On 1/25/07, Josiah Carlson <jcarlson@uci.edu> wrote:
...
Overall, I like the idea; I'm a big fan of simplifying object
persistence and/or serialization.  A part of me also likes how the
objects can choose to lie about their types.
But another part of me says; the basic objects that you specified
already have a format that is unambiguous, repr(obj).  They also are
able to be reconstructed from their component parts via eval(repr(obj)),
or even via the 'unrepr' function in the ConfigObj module.  It doesn't
handle circular referencse.
well, repr is fine for most simple things, but you don't use repr to
serialize objects, right? it's not powerful/introspective enough.
besides repr is meant to be readable, while __getstate__ can return
any object. imagine this:
I use repr to serialize objects all the time.  ConfigObj is great when I
want to handle python-based configuration information, and/or I don't
want to worry about the security implications of 'eval(arbitrary string)',
or 'import module'.

With a proper __repr__ method, I can even write towards your API:

class mylist(object):
    def __repr__(self):
        state = ...
        return 'mylist.__setstate__(%r)'%(state,)
...
class complex:
    def __repr__(self):
        return "(%f+%fj)" % (self.real, self.imag)
I would use 'return "(%r+%rj)"% (self.real, self.imag)', but it doesn't
much matter.
...
repr is made for humans of course, while serialization is
made for machines. they serves different purposes,
so they need different APIs.
I happen to disagree.  The only reason to use a different representation
or API is if there are size and/or performance benefits to offering a
machine readable vs. human readable format.

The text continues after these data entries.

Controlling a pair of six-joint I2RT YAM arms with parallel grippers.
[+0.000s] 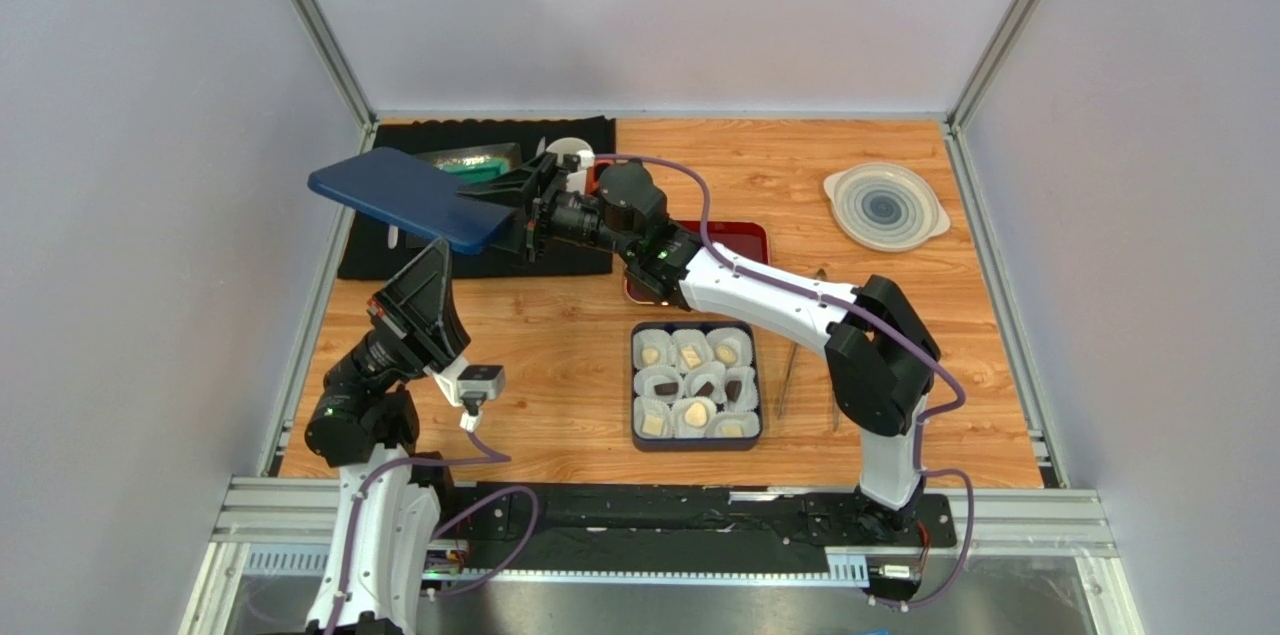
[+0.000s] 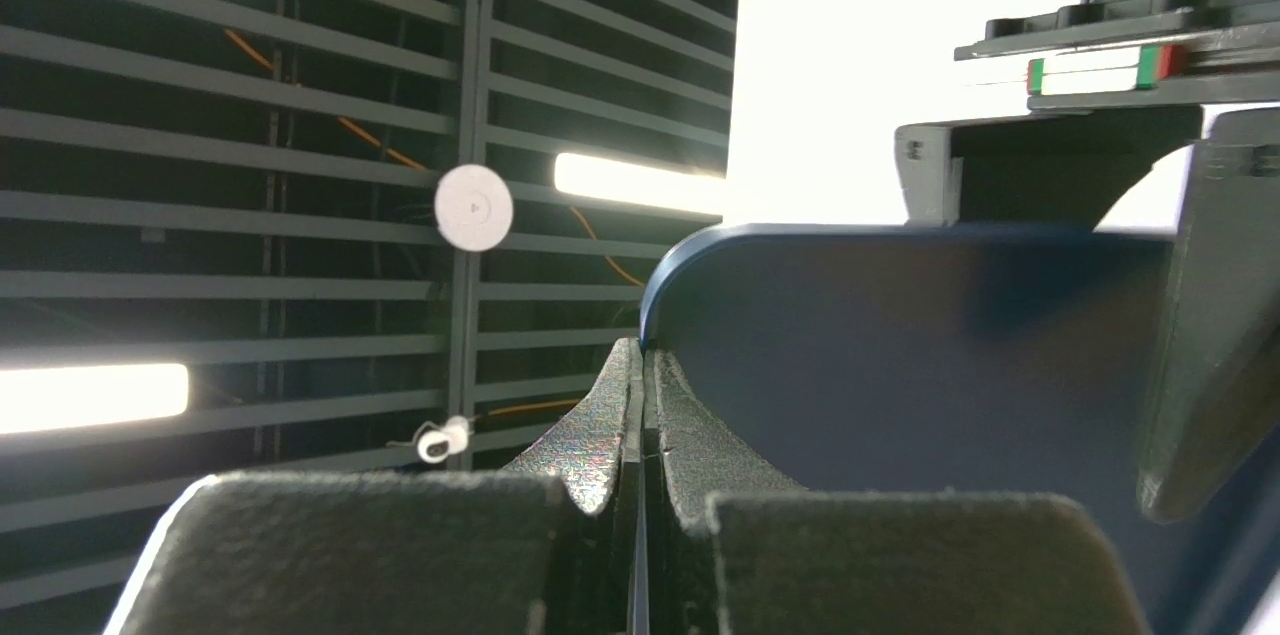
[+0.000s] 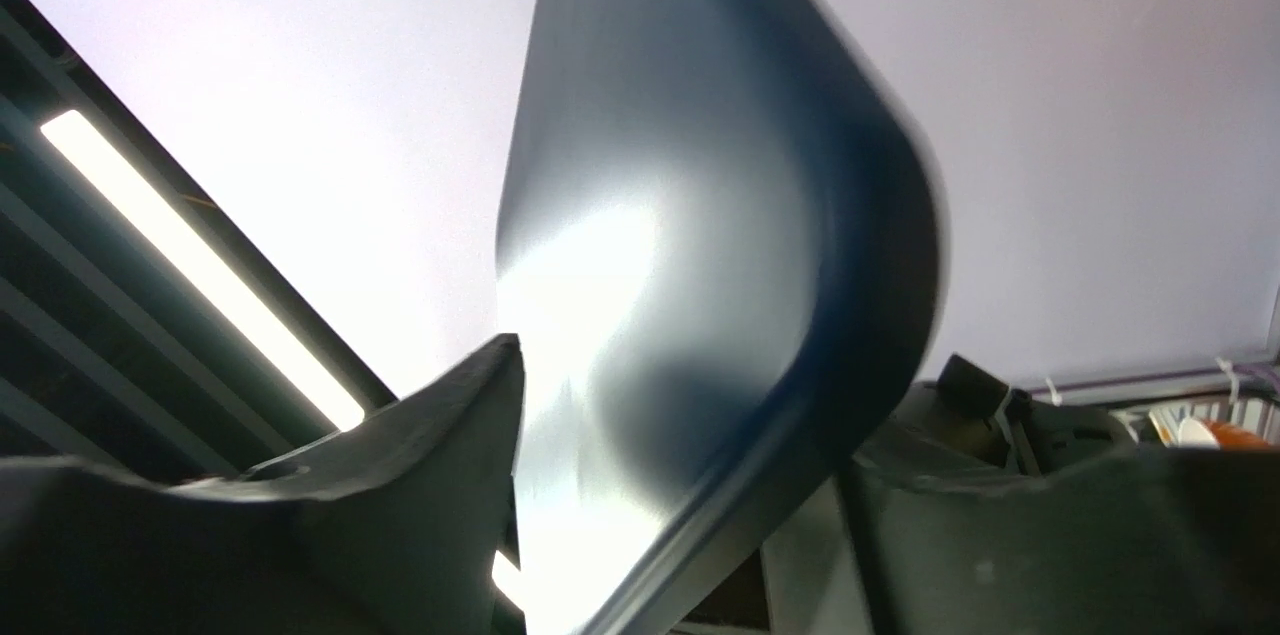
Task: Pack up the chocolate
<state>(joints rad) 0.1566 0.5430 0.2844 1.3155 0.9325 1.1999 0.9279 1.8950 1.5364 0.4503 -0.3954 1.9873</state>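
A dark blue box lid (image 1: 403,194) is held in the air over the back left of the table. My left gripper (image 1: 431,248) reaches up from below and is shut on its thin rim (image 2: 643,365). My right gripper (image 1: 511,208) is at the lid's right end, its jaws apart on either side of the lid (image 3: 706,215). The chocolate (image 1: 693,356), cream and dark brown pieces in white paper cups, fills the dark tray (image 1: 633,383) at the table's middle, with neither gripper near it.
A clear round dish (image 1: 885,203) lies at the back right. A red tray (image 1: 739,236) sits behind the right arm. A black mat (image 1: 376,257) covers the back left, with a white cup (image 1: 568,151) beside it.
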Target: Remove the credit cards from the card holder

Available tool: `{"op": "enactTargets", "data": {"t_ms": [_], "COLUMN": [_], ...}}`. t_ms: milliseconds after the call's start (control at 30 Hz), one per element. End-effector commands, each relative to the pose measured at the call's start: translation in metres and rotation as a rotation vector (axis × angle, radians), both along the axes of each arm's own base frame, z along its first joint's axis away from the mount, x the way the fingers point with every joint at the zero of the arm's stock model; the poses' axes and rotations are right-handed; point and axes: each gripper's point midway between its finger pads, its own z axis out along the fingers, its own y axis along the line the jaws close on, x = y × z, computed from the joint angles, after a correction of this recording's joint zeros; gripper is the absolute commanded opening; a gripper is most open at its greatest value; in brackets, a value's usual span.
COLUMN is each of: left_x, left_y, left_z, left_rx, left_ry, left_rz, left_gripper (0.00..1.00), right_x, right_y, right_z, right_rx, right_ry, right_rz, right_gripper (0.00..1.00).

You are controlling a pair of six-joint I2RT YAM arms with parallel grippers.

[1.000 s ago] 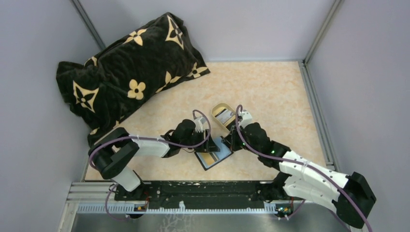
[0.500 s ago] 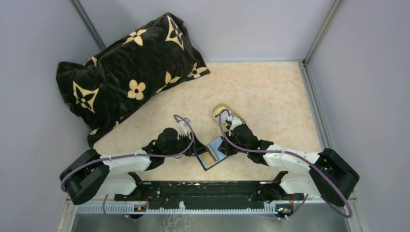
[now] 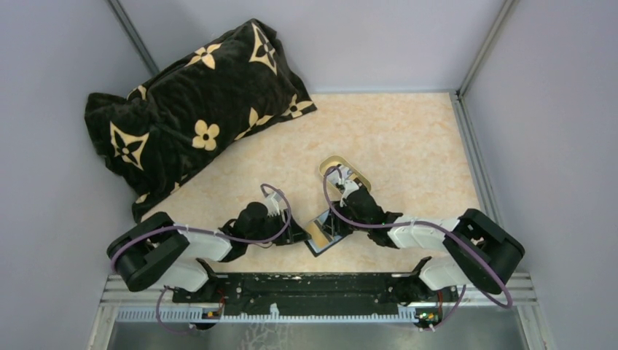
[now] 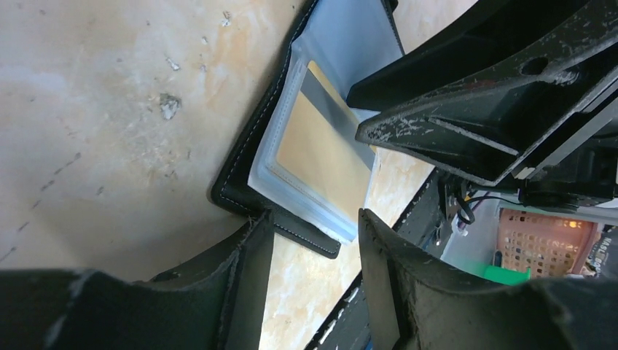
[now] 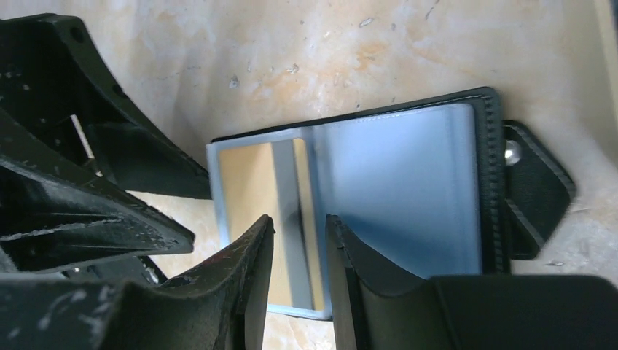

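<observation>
Top external view, one small black folding card holder [image 3: 326, 232] lying open at lower centre, one orange-yellow plastic card [image 4: 321, 157] showing inside it, left gripper [image 4: 314, 219] spread astride its corner, right gripper [image 5: 299, 222] narrowly parted over the card

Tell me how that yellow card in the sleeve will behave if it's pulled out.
The orange-yellow card looks thin and flat, so probably stiff yet light. It sits inside a clear sleeve of the card holder, so it may drag the sleeve along. Its glossy face could be slippery.
</observation>
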Motion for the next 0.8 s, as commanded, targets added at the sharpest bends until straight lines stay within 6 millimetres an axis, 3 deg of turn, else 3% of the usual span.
{"op": "enactTargets", "data": {"t_ms": [0,233,500,767], "left_x": [-0.004,0.001,0.008,0.029], "left_y": [-0.001,-0.003,-0.002,0.025], "left_z": [-0.011,-0.019,-0.023,-0.026], "left_rx": [-0.001,0.015,0.038,0.104], "left_ry": [0.039,0.066,0.082,0.056], "left_rz": [-0.005,-0.009,-0.015,0.042], "left_gripper": [0.54,0.54,0.54,0.55], "right_x": [-0.009,-0.017,-0.022,-0.027], "right_y": [0.015,0.020,0.027,0.033], "right_z": [0.005,0.005,0.023,0.035], "right_rx": [0.084,0.137,0.237,0.327], "right_ry": [0.010,0.036,0.024,0.025], "right_rz": [0.046,0.058,0.074,0.091], "right_gripper": [0.31,0.24,0.22,0.21]}}
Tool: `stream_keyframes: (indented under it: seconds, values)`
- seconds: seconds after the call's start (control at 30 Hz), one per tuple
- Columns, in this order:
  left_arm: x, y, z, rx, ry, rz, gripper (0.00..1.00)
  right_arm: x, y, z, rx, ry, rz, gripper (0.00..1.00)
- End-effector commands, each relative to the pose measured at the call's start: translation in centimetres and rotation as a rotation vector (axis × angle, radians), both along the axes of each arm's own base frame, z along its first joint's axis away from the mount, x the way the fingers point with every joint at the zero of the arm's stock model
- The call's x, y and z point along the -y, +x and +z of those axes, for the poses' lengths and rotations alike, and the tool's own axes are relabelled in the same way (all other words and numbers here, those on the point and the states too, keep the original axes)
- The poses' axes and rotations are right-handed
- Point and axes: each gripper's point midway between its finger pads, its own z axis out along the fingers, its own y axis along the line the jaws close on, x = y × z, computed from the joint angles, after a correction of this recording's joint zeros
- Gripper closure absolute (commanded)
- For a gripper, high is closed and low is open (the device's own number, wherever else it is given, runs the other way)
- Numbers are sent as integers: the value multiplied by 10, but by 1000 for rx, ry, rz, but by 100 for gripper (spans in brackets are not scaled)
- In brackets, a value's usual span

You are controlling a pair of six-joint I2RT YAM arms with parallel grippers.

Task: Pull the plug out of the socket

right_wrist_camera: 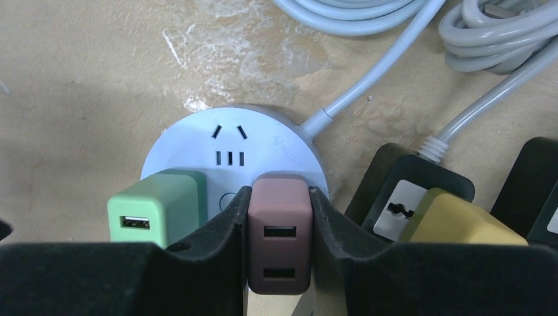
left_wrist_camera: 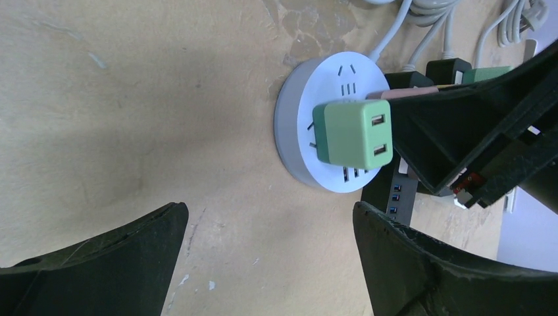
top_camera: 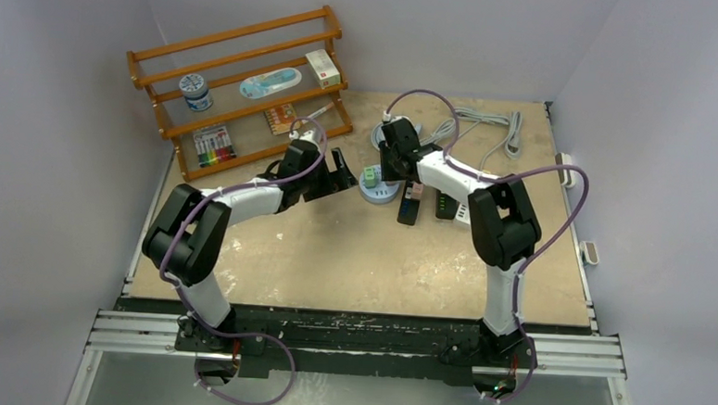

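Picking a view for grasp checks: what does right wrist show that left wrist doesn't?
Right wrist only: the brown plug head-on, clamped between the fingers of the right end effector, plus a yellow plug off to the side.
Left wrist only: the left end effector open and holding nothing, and the other arm's fingers seen side-on. The brown plug is only a sliver there.
Both: the round white socket and the green plug sitting on it.

Right fingers (right_wrist_camera: 210, 263) clamped, left fingers (left_wrist_camera: 99, 276) apart
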Motion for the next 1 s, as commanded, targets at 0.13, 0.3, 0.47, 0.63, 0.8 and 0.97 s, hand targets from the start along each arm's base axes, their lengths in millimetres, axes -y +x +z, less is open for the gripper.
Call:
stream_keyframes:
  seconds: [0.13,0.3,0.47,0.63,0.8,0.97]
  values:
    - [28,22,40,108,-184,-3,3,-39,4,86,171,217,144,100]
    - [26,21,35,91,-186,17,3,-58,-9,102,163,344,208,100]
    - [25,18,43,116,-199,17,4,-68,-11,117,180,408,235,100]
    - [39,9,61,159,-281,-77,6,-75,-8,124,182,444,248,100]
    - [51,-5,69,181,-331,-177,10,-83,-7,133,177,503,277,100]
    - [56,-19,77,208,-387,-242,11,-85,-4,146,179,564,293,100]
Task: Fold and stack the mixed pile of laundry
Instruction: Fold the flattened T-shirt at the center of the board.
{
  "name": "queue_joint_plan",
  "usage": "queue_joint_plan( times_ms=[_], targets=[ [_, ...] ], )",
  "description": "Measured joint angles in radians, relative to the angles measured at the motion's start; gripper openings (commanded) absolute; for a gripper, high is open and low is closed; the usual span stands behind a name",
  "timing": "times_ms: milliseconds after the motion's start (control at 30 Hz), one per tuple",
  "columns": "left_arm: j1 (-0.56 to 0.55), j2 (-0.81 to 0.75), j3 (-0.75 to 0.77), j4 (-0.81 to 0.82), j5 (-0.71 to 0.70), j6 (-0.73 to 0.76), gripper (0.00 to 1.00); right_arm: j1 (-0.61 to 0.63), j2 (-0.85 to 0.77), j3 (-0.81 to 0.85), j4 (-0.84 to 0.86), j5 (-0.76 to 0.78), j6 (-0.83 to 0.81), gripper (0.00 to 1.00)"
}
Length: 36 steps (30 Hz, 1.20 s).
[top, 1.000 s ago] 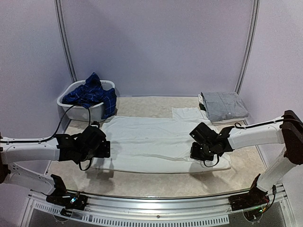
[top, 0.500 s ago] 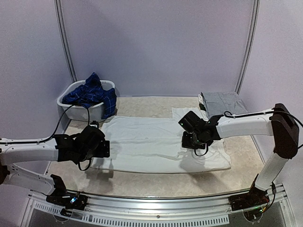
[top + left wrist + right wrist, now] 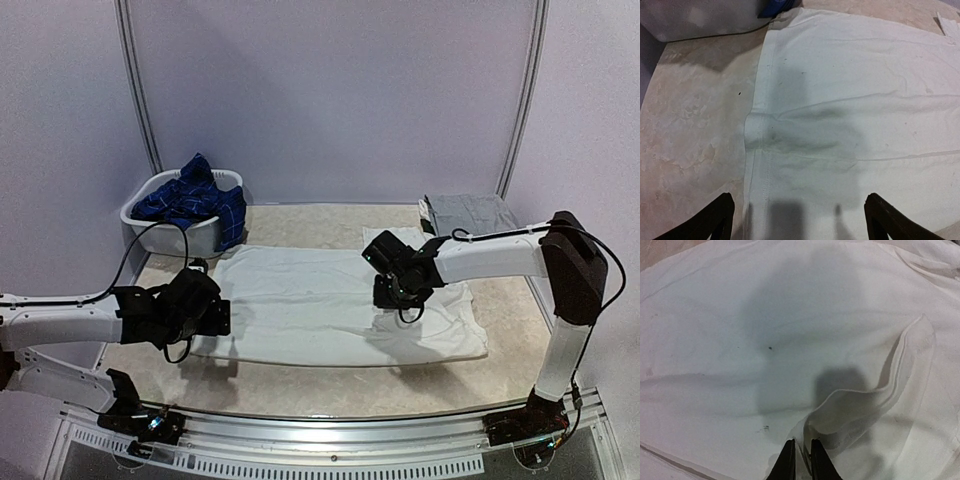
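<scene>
The left jaws had kept their place at the left hem of the cloth [image 3: 300, 300], wide open and empty. The cloth lay spread across the desk [image 3: 150, 370]. The right jaws had swung in from the cloth's right side toward its middle, all but closed on a raised fold. A first fold looked under way, and letting go seemed the next step.

Spread garment [image 3: 300, 300] lies across the table [image 3: 300, 385] centre. Basket [image 3: 160, 228] sits far left behind it, heaped clothes [image 3: 195, 195] inside. Folded garment [image 3: 470, 215] far right, behind. Left gripper [image 3: 218, 316] over the spread garment's left edge; right gripper [image 3: 392, 295] right of centre.
</scene>
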Motion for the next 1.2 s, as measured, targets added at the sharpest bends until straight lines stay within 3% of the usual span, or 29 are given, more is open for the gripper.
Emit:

I'm know that there are real performance advantages to using (c)Pickle
over repr/unrepr, but I use it also so that I can change settings with
notepad (as has been necessary on occasion).
...
...
Even better, it has 3 native representations; repr(a).encode('zlib'),
repr(a), pprint.pprint(a); each offering a different amount of user
readability.  I digress.
you may have digressed, but that's a good point -- that's exactly
why i do NOT specify how objects are encoded as a stream of bytes.
all i'm after is the state of the object (which is expressed in terms of
other, more primitive objects).
Right, but as 'primative objects' go, you cant get significantly more
primitive than producing a string that can be naively understood by
someone familliar with Python *and* the built-in Python parser.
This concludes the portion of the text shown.